Stored data entries:
----

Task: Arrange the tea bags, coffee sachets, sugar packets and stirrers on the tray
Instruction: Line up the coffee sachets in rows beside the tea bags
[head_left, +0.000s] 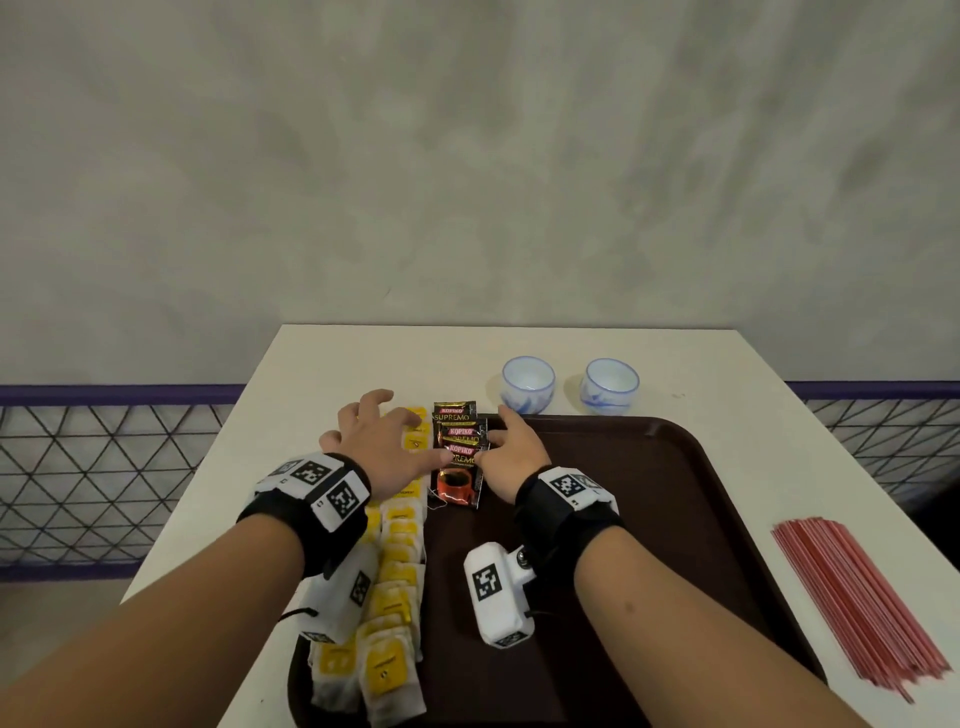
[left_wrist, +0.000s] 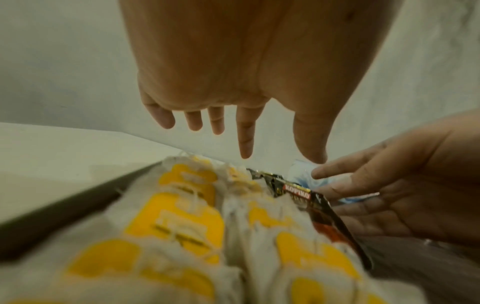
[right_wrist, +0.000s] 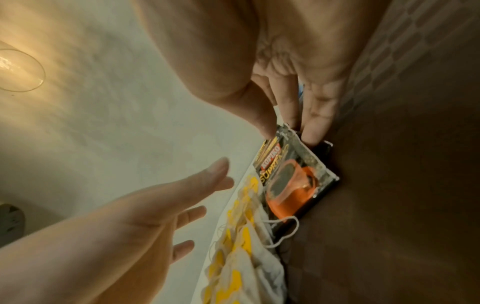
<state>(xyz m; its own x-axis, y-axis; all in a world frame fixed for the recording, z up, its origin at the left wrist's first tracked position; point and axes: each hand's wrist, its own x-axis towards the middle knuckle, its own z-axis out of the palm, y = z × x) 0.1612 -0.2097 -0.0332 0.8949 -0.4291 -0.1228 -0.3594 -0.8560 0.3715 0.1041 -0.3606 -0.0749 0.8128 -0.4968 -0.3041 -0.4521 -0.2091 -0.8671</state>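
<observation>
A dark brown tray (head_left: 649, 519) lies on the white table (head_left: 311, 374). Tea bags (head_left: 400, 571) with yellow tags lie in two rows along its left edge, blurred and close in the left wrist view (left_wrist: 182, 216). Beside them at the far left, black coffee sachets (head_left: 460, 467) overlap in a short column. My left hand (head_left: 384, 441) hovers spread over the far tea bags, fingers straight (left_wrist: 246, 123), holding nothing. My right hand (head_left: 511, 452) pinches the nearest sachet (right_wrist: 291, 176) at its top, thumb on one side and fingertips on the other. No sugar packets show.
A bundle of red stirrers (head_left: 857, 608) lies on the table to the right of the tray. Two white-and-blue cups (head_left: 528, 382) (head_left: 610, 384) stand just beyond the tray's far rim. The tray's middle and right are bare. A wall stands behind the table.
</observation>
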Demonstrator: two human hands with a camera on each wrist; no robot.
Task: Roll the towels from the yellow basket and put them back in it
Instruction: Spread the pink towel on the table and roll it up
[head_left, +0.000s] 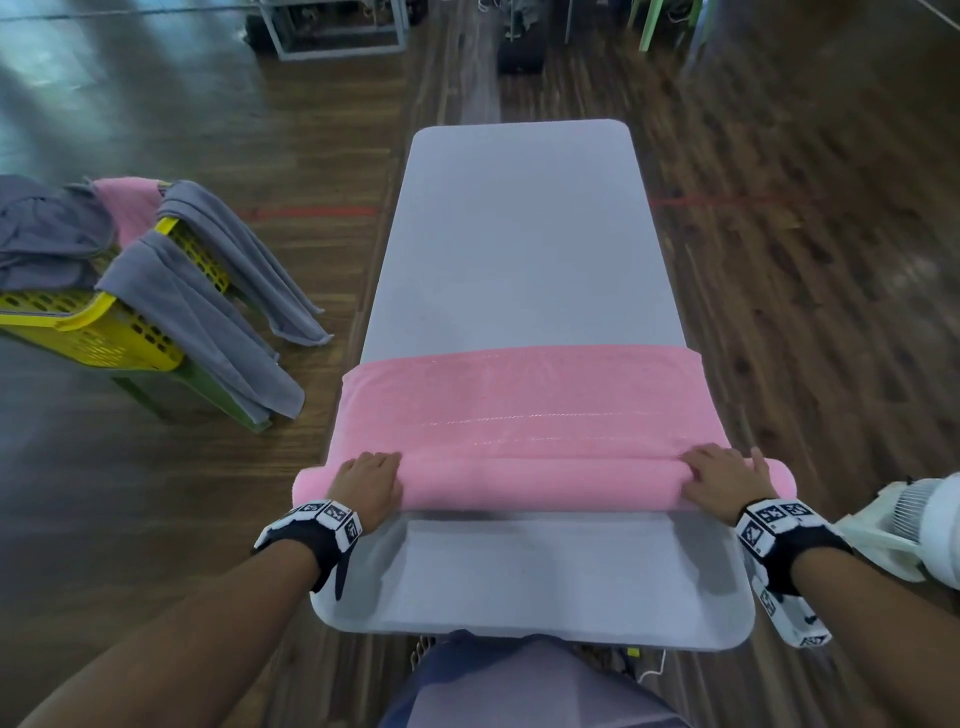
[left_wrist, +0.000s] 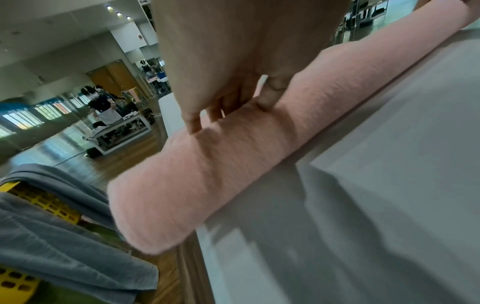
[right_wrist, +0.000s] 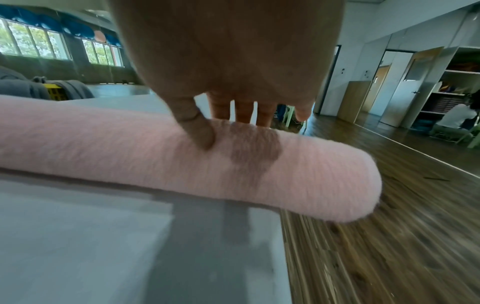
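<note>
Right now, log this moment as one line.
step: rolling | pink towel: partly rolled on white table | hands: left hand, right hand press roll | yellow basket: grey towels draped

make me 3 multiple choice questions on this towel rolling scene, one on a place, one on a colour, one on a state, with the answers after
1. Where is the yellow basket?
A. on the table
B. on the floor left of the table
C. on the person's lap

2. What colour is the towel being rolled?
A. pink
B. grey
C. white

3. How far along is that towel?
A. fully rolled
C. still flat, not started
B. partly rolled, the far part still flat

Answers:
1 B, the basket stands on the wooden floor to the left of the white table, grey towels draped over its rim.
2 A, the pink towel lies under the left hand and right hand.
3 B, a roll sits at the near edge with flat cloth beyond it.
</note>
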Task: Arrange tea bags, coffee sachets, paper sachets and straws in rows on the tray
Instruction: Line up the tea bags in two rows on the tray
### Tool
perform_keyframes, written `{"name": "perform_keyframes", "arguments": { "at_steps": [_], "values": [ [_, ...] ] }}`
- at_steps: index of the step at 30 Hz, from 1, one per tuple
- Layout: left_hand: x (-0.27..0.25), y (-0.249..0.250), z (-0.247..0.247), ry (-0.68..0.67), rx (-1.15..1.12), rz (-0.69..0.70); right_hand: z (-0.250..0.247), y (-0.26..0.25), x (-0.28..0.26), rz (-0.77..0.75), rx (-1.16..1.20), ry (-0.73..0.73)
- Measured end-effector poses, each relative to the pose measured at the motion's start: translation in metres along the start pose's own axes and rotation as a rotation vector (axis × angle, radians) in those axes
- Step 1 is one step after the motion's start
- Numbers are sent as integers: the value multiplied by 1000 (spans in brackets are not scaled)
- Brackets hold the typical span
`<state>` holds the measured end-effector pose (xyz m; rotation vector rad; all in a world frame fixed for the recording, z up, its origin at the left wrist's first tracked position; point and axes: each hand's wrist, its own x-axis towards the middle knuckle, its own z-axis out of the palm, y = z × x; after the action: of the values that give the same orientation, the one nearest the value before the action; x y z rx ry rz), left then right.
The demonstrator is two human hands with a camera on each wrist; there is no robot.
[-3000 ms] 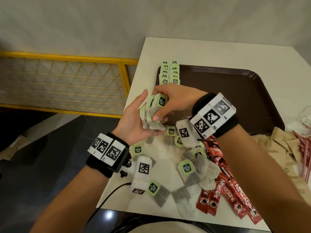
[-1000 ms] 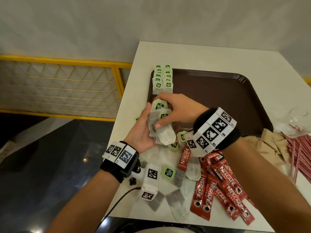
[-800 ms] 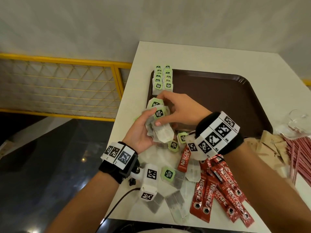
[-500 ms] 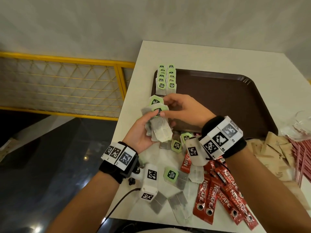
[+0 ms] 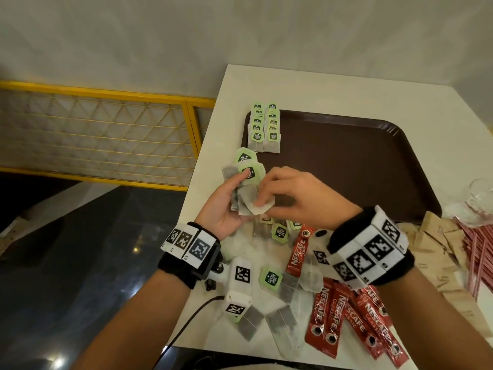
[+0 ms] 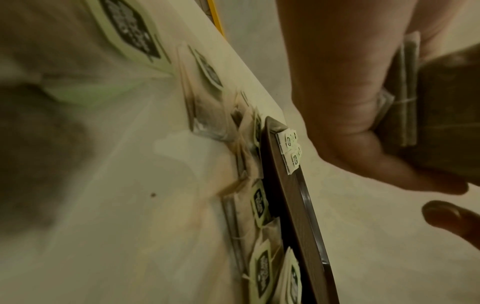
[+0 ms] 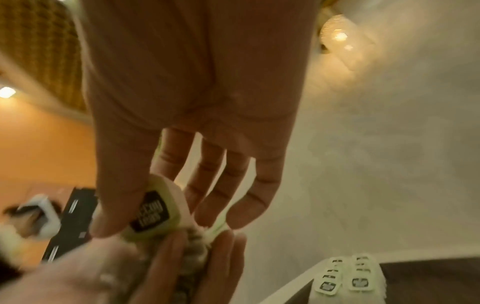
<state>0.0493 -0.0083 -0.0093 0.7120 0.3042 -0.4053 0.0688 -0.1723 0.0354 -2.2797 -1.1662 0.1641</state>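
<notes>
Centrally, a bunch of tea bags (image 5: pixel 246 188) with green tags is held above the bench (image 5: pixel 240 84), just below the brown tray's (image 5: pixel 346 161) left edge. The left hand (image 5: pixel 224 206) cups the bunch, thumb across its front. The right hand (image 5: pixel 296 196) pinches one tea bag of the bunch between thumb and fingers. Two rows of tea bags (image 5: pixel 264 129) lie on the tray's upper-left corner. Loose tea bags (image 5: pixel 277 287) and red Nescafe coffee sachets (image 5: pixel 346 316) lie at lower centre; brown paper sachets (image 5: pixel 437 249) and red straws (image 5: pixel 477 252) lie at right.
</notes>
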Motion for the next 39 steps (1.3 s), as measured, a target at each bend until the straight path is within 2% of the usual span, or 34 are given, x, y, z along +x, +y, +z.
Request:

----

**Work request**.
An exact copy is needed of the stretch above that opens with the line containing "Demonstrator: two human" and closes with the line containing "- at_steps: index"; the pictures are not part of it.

**Result for this task**.
Demonstrator: two human hands with a camera on each wrist; no robot.
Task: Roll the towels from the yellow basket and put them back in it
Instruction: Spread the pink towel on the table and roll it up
[head_left, +0.000s] 
[left_wrist, +0.000s] 
[right_wrist, +0.000s] 
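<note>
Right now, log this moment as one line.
step: rolling | pink towel: partly rolled on white table | hands: left hand, right hand press roll | yellow basket: grey towels draped

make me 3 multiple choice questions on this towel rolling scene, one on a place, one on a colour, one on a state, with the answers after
1. Where is the yellow basket?
A. on the table
B. on the floor left of the table
C. on the person's lap

2. What colour is the towel being rolled?
A. pink
B. grey
C. white

3. How far along is that towel?
A. fully rolled
C. still flat, not started
B. partly rolled, the far part still flat

Answers:
1 B, the basket stands on the wooden floor to the left of the white table, grey towels draped over its rim.
2 A, the pink towel lies under the left hand and right hand.
3 B, a roll sits at the near edge with flat cloth beyond it.
</note>
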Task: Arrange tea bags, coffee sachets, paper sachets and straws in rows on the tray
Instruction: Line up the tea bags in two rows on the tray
### Tool
perform_keyframes, written `{"name": "perform_keyframes", "arguments": { "at_steps": [_], "values": [ [_, ...] ] }}`
- at_steps: index of the step at 30 Hz, from 1, one per tuple

No other output belongs with this exercise.